What you need to do: The exercise calls for a faithful copy of all the data.

Start of Block

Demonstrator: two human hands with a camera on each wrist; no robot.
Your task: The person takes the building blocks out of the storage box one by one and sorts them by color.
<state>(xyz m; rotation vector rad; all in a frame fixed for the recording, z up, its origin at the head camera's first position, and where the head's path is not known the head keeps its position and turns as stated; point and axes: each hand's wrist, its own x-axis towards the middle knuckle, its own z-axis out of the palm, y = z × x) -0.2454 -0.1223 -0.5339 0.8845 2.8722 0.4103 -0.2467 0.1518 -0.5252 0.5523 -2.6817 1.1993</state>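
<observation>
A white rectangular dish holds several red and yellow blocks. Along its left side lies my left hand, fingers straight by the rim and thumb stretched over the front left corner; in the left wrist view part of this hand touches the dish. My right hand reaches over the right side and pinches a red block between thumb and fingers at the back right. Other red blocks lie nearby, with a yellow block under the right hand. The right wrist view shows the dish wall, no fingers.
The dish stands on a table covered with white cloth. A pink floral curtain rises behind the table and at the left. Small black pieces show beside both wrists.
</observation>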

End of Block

Your response:
Demonstrator: two human hands with a camera on each wrist; no robot.
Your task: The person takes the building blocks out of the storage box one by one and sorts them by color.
<state>(xyz m; rotation vector rad; all in a frame fixed for the recording, z up, its origin at the head camera's first position, and where the head's path is not known the head keeps its position and turns as stated; point and axes: each hand's wrist, its own x-axis towards the middle knuckle, its own z-axis out of the palm, y = z × x) -0.2454 -0.1223 -0.5339 0.8845 2.8722 0.4103 -0.2467 0.1518 -0.5252 0.5523 -2.6817 1.1993</state>
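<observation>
A white rectangular dish holds several red and yellow blocks. Along its left side lies my left hand, fingers straight by the rim and thumb stretched over the front left corner; in the left wrist view part of this hand touches the dish. My right hand reaches over the right side and pinches a red block between thumb and fingers at the back right. Other red blocks lie nearby, with a yellow block under the right hand. The right wrist view shows the dish wall, no fingers.
The dish stands on a table covered with white cloth. A pink floral curtain rises behind the table and at the left. Small black pieces show beside both wrists.
</observation>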

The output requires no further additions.